■ **Problem requirements**
Below is a listing; repeat exactly the lines from the one containing "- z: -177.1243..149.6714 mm" to the one containing "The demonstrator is", both included.

■ **Data section**
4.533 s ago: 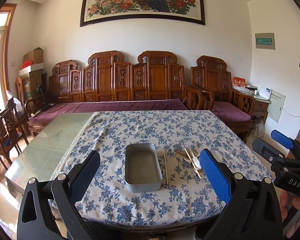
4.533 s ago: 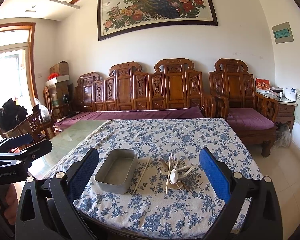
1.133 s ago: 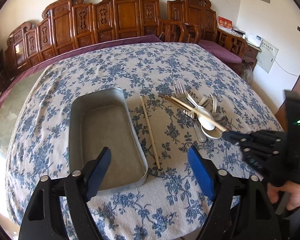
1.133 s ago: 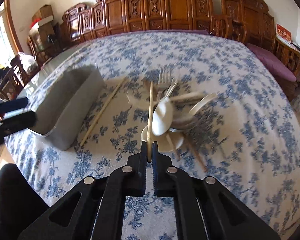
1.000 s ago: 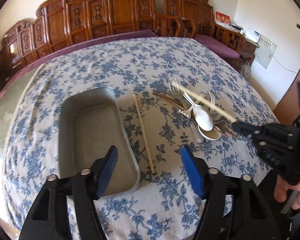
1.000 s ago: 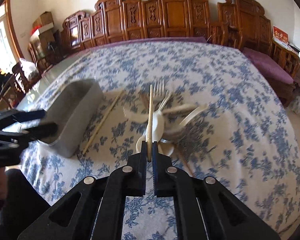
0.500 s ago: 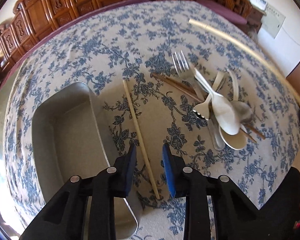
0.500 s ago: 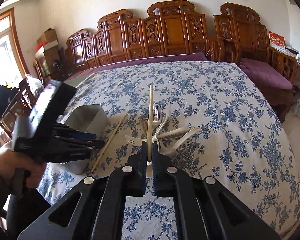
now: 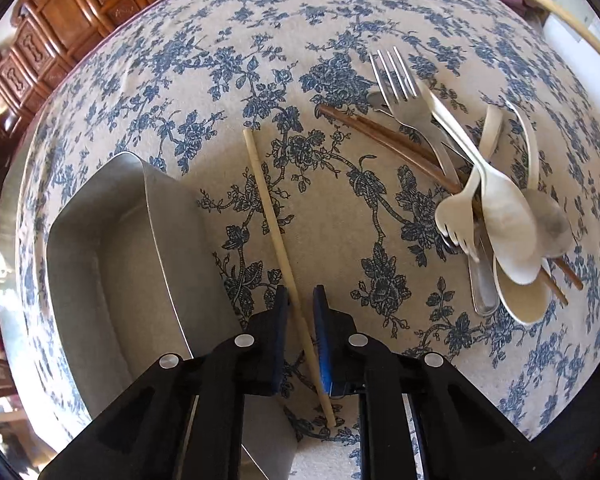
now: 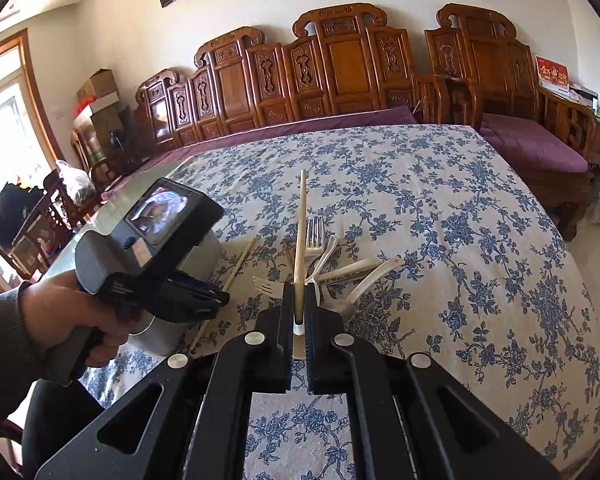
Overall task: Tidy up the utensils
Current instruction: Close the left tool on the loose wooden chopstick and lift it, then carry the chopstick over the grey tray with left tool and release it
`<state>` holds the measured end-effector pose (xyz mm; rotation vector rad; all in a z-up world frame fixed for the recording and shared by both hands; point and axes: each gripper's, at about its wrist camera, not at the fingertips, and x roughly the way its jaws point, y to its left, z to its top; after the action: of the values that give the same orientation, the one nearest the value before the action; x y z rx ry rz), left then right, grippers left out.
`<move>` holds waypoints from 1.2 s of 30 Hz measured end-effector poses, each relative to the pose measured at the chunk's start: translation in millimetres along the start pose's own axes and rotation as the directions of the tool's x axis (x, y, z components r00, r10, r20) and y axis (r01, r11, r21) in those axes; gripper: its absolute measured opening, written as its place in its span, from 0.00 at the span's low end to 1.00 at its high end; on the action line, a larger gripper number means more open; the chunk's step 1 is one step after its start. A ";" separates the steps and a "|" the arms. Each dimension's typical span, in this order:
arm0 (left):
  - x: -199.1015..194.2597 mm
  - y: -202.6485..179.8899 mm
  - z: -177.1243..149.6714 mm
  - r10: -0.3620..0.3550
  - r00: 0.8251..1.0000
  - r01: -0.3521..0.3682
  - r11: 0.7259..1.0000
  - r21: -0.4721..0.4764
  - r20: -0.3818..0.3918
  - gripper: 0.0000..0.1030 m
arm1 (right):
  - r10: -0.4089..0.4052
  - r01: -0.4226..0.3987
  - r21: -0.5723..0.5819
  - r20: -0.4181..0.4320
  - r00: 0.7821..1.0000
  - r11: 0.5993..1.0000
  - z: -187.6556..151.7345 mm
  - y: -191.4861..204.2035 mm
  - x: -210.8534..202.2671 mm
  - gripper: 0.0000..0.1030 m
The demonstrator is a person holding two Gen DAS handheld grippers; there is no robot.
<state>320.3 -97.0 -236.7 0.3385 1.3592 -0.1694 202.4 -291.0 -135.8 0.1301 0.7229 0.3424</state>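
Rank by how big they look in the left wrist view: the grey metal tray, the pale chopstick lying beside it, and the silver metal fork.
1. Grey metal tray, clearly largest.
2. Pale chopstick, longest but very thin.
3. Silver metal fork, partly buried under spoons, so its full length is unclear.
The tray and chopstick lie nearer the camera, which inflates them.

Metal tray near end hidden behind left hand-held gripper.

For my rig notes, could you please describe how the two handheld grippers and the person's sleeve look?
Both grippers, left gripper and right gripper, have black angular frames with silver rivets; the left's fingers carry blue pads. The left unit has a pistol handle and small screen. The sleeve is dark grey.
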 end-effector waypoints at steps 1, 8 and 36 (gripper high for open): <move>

■ **Response**
  - z: -177.1243..149.6714 mm
  - r10: -0.3620..0.3550
  - r00: 0.8251..1.0000
  - r01: -0.3521..0.3682
  - r11: 0.7259..1.0000
  - r21: -0.4721..0.4764
  - r20: -0.3818..0.3918
  - gripper: 0.0000..0.1030 m
arm1 (right):
  - r10: -0.4089..0.4052
  - r01: -0.4226..0.3987
  - r21: -0.5723..0.5819
  - r20: -0.4181..0.4320
  - r00: 0.7821..1.0000
  - r11: 0.5993..1.0000
  - z: -187.6556..151.7345 mm
  - y: -191.4861..204.2035 mm
  - x: -210.8534..202.2671 mm
  - gripper: 0.0000..0.1030 m
The demonstrator is a person holding two Gen DAS handheld grippers; there is no robot.

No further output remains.